1          INTRODUCTION

What makes intensive bimanual therapy effective and who can benefit? Since the 1990s, studies have shown that intense training leads to improved motor function for children with upper-limb motor deficits due to hemiplegia [1]. Training targets functional ability and active use of the affected limb(s), so children can independently perform tasks, like activities of daily living. Independence and functional ability are crucial to maintaining a high quality of life. In order to ensure the benefits of intensive bimanual therapy, clinical studies have compared various forms of bimanual therapy to other forms of upper-limb targeted therapy and observed the factors that contribute to outcomes of the therapy. Other forms of therapy include constraint-induced movement therapy (CIMT) and standard care (e.g. physio- and occupational therapy). Particular factors of interest include patient characteristics (e.g. diagnosis and age), frequency and amount of therapy, and characteristics of training (e.g. structured vs. unstructured).

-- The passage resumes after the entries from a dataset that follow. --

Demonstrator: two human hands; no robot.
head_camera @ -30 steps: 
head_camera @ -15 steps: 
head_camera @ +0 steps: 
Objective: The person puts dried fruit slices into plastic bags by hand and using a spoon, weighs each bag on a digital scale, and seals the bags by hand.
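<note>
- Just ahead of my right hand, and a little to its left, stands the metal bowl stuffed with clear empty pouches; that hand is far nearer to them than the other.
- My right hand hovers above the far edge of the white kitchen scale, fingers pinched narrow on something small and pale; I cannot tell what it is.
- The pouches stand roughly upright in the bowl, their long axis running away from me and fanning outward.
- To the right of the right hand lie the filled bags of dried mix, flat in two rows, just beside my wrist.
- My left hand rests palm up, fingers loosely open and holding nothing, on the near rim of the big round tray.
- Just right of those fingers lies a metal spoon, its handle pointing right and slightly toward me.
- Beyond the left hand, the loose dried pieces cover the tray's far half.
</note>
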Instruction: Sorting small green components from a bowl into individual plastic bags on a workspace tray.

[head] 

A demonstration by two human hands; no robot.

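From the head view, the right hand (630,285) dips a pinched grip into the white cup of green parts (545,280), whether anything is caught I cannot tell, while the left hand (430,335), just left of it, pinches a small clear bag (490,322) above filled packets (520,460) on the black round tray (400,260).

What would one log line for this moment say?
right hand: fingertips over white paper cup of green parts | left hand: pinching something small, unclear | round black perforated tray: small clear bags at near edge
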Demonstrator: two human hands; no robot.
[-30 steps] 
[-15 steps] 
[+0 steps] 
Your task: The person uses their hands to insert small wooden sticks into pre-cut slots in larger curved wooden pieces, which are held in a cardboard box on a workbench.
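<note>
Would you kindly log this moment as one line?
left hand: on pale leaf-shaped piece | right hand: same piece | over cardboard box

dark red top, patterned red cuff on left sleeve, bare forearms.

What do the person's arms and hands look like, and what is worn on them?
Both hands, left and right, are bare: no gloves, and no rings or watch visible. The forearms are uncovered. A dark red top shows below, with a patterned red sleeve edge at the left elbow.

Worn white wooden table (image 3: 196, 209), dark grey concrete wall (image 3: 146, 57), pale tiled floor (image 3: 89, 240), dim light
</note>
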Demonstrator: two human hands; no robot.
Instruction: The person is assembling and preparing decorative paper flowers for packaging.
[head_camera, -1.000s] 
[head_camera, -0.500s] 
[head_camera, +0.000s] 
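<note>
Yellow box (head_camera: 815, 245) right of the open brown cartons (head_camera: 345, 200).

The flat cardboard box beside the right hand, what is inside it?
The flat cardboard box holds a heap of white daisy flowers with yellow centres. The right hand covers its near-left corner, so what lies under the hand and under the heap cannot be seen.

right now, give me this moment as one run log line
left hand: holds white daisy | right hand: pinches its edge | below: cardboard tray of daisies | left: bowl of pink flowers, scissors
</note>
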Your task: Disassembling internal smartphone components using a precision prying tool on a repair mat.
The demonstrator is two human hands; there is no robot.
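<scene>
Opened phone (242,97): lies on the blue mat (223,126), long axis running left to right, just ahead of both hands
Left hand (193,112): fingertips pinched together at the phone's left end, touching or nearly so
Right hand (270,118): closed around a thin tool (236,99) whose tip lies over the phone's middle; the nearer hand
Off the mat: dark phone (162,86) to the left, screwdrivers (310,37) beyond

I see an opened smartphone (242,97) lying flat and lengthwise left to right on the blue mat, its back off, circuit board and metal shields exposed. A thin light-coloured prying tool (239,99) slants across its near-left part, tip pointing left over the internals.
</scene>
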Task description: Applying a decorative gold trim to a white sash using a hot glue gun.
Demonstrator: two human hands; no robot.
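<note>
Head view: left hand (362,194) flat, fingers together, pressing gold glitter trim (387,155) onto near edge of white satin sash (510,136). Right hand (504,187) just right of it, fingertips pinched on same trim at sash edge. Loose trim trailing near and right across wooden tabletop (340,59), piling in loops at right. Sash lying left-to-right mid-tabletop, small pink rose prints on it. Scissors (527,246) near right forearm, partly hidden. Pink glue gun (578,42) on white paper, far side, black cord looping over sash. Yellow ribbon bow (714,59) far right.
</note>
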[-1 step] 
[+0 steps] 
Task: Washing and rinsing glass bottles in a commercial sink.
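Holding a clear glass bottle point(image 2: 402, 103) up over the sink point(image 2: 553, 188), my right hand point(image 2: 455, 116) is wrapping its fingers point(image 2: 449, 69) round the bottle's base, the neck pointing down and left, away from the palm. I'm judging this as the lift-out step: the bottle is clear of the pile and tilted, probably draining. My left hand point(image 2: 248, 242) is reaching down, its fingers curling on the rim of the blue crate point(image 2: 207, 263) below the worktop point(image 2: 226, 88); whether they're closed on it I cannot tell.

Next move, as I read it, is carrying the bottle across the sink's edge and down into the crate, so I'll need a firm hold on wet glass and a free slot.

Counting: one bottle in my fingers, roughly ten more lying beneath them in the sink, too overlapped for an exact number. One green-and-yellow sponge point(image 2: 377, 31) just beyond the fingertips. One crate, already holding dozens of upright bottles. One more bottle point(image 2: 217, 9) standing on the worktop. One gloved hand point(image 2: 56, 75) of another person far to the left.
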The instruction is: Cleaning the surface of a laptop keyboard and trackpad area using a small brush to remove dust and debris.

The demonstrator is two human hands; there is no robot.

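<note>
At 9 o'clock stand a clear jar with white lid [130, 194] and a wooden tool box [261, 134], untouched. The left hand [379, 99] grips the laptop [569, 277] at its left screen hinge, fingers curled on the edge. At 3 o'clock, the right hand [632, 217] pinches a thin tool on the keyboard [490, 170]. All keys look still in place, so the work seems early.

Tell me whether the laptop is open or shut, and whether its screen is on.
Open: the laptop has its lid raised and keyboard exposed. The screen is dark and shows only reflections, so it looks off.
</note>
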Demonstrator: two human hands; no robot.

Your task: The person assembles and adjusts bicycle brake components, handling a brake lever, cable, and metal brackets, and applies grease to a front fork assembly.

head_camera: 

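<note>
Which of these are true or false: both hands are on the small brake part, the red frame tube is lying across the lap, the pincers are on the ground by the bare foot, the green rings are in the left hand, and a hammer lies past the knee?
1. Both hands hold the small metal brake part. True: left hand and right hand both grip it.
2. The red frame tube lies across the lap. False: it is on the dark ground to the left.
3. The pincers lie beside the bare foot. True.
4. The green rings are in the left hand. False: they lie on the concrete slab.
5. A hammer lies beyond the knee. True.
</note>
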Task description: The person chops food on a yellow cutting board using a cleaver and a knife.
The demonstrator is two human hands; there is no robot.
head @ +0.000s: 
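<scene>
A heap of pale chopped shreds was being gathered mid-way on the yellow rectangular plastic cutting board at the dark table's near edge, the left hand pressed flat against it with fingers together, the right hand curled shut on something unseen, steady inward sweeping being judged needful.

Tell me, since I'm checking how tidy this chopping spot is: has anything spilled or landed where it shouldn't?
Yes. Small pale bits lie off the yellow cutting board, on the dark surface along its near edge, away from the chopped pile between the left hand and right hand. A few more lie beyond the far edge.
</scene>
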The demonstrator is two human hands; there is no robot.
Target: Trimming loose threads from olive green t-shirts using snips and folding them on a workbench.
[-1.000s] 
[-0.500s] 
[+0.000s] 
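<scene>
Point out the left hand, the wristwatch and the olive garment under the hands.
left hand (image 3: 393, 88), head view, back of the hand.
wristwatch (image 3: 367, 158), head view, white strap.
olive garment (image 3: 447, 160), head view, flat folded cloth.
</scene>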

In traditional CIMT, therapists restrain use of the unaffected limb by placing it in a restrictive cast, sling, or glove [2]–[4]. Patients then engage in unimanual, play or functional activities requiring active use of the affected limb. In accordance with motor learning principles, tasks become more difficult as practice progresses and improvements are noticed. Many studies have noted the functional gains made and maintained by CIMT and its related versions, but there is speculation as to its benefits over bimanual therapies, which do not require restraint of the affected limb and may more closely relate to how activities are performed in daily life.

As compared to CIMT, intensive bimanual therapy differs in two major aspects. It does not restrain use of the affected limb, and it focuses on simultaneous use of both limbs to perform an activity. The most popular means of delivering bimanual therapy is called hand-arm bimanual intensive training (HABIT) [5]. Like CIMT, HABIT engages patients in play and functional activities that involve gross and fine motor skills. Progressively difficult practice builds these bimanual skills, so patients can use them outside of the clinic. A couple of review papers have addressed HABIT and its efficacy as related to CIMT and patient characteristics. The review done by Gordon in 2011 [1] suggested that training intensity and repetition might effect outcomes more than characteristics of the training. It also suggested that bimanual training may result in more meaningful improvements marked by functional goal attainment and improved coordination of the two hands. However, CIMT may be better for patients with greater severity of impairment and particular deficits, like poor wrist supination. A second review done by Ouyang et al. in 2020 [6] looked at HABIT effects on upper-limb function. They found that HABIT improved upper limb function immediately after intervention, and the improvements were maintained at follow-up testing. They also reported improvement in selfcare and goal attainment.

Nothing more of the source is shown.